Where Pith is reading between the lines

These are editorial extensions of the paper, not claims the author makes directly.

  • Community-wide sharing of such skill packages could let agents bootstrap capabilities faster than training alone.
  • Pairing MMSkills with future larger models might produce additive gains by supplying structured external memory.
  • Extending the same generation and branch-loading approach to robotic or web-scale environments would test whether the multimodal format generalizes beyond current benchmarks.

Load-bearing premise

That the generated multimodal skills can be consulted at inference time without excessive image context or over-anchoring to reference screenshots.

What would settle it

A controlled run on the same GUI and game benchmarks in which adding MMSkills produces no gain or a drop in agent success rate relative to the no-skill baseline.

read the original abstract

Reusable skills have become a core substrate for improving agent capabilities, yet most existing skill packages encode reusable behavior primarily as textual prompts, executable code, or learned routines. For visual agents, however, procedural knowledge is inherently multimodal: reuse depends not only on what operation to perform, but also on recognizing the relevant state, interpreting visual evidence of progress or failure, and deciding what to do next. We formalize this requirement as multimodal procedural knowledge and address three practical challenges: (I) what a multimodal skill package should contain; (II) where such packages can be derived from public interaction experience; and (III) how agents can consult multimodal evidence at inference time without excessive image context or over-anchoring to reference screenshots. We introduce MMSkills, a framework for representing, generating, and using reusable multimodal procedures for runtime visual decision making. Each MMSkill is a compact, state-conditioned package that couples a textual procedure with runtime state cards and multi-view keyframes. To construct these packages, we develop an agentic trajectory-to-skill Generator that transforms public non-evaluation trajectories into reusable multimodal skills through workflow grouping, procedure induction, visual grounding, and meta-skill-guided auditing. To use them, we introduce a branch-loaded multimodal skill agent: selected state cards and keyframes are inspected in a temporary branch, aligned with the live environment, and distilled into structured guidance for the main agent. Experiments across GUI and game-based visual-agent benchmarks show that MMSkills consistently improve both frontier and smaller multimodal agents, suggesting that external multimodal procedural knowledge complements model-internal priors.

Editorial analysis

A structured set of objections, weighed in public.
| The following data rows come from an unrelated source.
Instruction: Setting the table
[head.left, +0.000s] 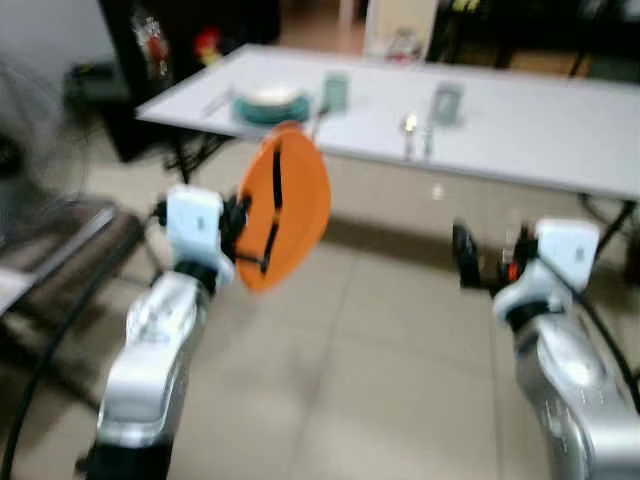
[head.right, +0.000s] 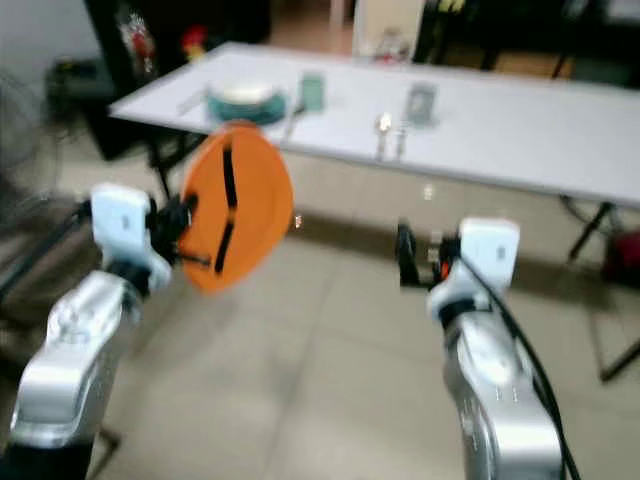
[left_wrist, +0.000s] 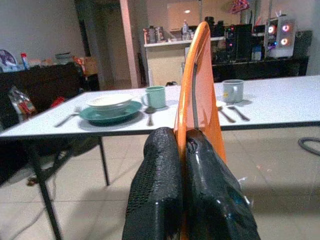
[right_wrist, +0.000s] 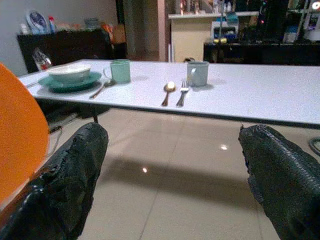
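Observation:
My left gripper (head.left: 262, 225) is shut on the rim of an orange plate (head.left: 285, 205), held on edge above the floor short of the table; its two fingers (left_wrist: 160, 185) pinch the plate (left_wrist: 200, 90). My right gripper (right_wrist: 172, 150) stands open with nothing in it, at the same height. On the white table (head.left: 530, 130) ahead stand a teal plate with a white bowl (head.left: 270, 103), a green mug (head.left: 335, 92), and a grey mug (right_wrist: 198, 73) behind a spoon (right_wrist: 169, 90) and a fork (right_wrist: 182, 92).
A fan (head.left: 30, 130) and a low dark seat (head.left: 60, 250) stand at my left. A dark cabinet (head.left: 170, 50) is behind the table's left end. Black table legs (left_wrist: 42, 190) reach the tiled floor (head.left: 380, 360) between me and the table.

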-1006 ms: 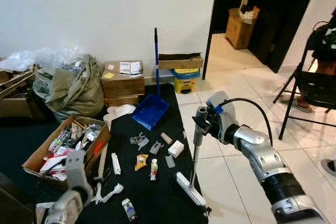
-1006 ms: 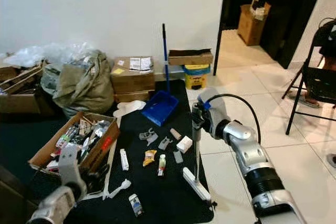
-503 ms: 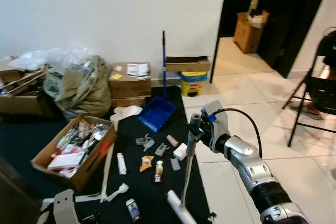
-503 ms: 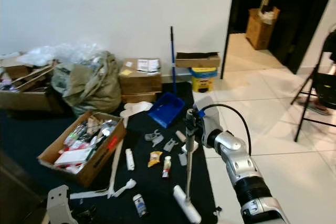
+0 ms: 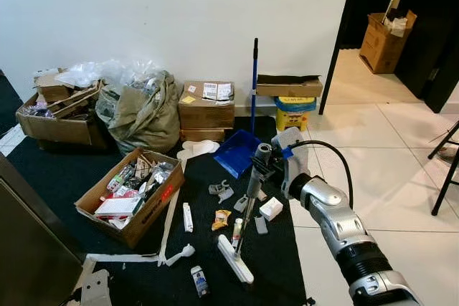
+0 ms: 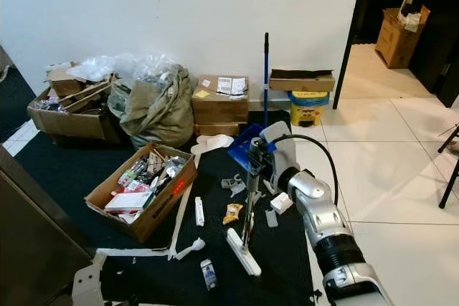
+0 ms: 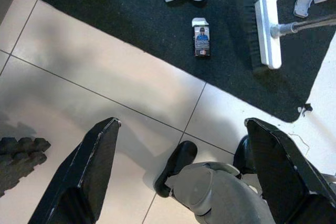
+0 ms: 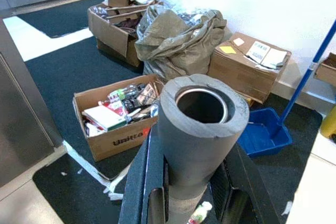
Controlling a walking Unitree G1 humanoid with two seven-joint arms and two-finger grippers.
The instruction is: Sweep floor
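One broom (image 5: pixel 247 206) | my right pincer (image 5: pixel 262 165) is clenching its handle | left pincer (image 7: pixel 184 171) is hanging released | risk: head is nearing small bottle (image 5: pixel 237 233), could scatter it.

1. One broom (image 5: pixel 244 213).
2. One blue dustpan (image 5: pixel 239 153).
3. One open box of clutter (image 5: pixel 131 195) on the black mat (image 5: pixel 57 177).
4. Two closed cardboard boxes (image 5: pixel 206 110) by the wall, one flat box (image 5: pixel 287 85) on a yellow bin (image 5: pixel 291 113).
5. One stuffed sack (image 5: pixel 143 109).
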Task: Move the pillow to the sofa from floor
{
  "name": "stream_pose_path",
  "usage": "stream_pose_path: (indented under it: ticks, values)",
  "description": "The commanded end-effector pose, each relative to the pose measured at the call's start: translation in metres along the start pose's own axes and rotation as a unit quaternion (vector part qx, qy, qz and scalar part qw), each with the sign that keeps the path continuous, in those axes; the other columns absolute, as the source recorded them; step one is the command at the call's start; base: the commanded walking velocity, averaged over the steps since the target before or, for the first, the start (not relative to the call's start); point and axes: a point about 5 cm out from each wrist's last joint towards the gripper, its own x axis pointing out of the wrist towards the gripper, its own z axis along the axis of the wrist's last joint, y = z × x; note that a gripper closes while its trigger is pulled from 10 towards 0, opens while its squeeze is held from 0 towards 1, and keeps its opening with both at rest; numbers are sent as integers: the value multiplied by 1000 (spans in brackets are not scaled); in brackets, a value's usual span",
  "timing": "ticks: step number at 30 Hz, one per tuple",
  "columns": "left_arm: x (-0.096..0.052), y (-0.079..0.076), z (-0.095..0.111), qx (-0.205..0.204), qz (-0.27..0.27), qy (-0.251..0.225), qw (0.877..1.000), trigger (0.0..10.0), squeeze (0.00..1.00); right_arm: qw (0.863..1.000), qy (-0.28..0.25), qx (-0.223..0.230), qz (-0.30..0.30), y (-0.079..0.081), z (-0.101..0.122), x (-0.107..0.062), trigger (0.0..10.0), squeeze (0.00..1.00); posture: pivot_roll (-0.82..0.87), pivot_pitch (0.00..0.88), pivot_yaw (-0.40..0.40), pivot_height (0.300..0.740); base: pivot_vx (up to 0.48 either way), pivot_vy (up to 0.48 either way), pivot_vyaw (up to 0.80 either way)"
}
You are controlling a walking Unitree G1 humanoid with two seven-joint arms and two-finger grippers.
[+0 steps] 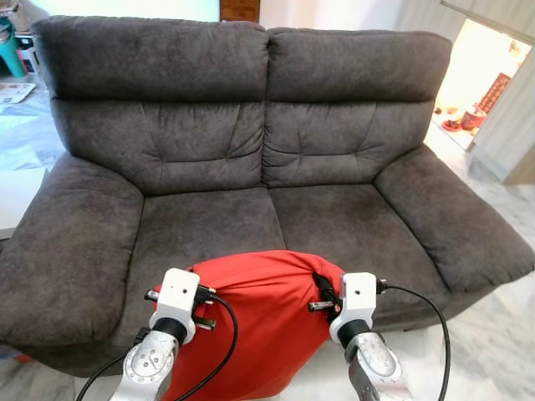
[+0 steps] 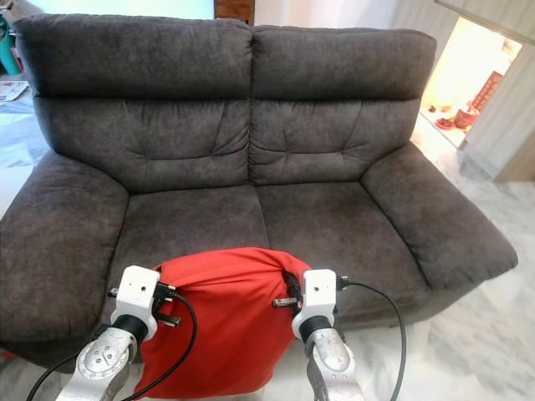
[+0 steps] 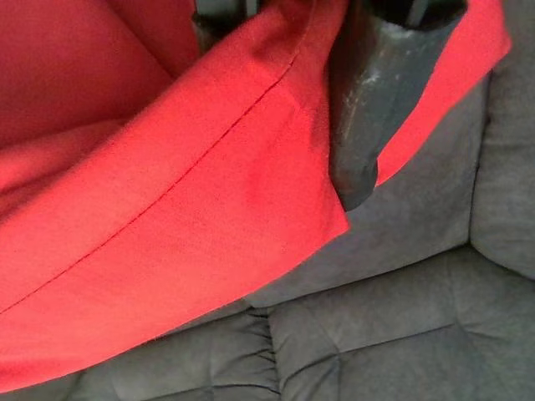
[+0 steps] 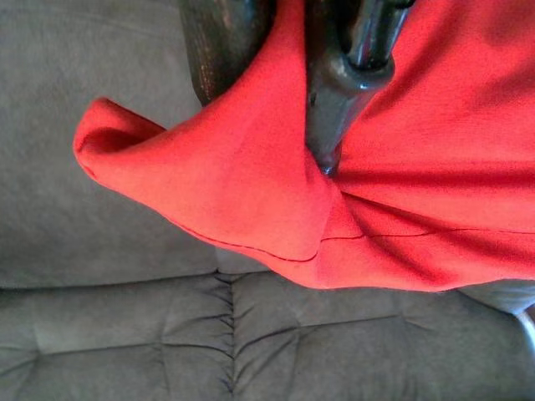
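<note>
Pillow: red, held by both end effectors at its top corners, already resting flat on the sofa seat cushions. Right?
Not quite. The red pillow is held by the left end effector and the right end effector at its top corners, but it isn't resting flat on the sofa seat. The left eye view shows it hanging upright in front of the seat's front edge.

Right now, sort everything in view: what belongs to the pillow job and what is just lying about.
Part of the job:
red fabric pillow, pinched at both upper corners
dark grey upholstered sofa
left gripper, shut on the pillow
right gripper, shut on the pillow

Lying about:
teal cup behind the sofa
papers beside it
red items in the bright doorway
</note>
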Motion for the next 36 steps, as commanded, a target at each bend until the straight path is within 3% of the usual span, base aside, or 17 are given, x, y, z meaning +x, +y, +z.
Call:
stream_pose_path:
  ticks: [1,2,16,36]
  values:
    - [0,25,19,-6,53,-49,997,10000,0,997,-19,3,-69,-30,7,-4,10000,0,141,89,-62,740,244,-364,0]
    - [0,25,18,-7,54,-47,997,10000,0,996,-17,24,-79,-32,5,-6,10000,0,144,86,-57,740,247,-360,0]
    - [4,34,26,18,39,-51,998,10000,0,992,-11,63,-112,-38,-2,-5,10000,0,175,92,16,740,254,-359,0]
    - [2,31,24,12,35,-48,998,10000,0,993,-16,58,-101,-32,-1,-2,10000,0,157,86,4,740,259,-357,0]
Desk editor's note, referee report, simulated authors' rebuttal, and a circularity audit. Tearing a paper down is the easy half of reading it; the pith above is the substance, this is the friction.

Referee Report

3 major / 2 minor

Summary. The paper introduces MMSkills, a framework for reusable multimodal procedural knowledge in visual agents. Each MMSkill packages a textual procedure with state cards and multi-view keyframes. These are generated from public trajectories via an agentic trajectory-to-skill Generator (workflow grouping, procedure induction, visual grounding, meta-skill auditing) and consulted at inference via a branch-loaded agent that inspects selected cards and keyframes in a temporary branch, aligns them with the live environment, and distills guidance for the main agent. Experiments on GUI and game-based benchmarks are claimed to show consistent improvements for both frontier and smaller multimodal agents, suggesting external multimodal knowledge complements model-internal priors.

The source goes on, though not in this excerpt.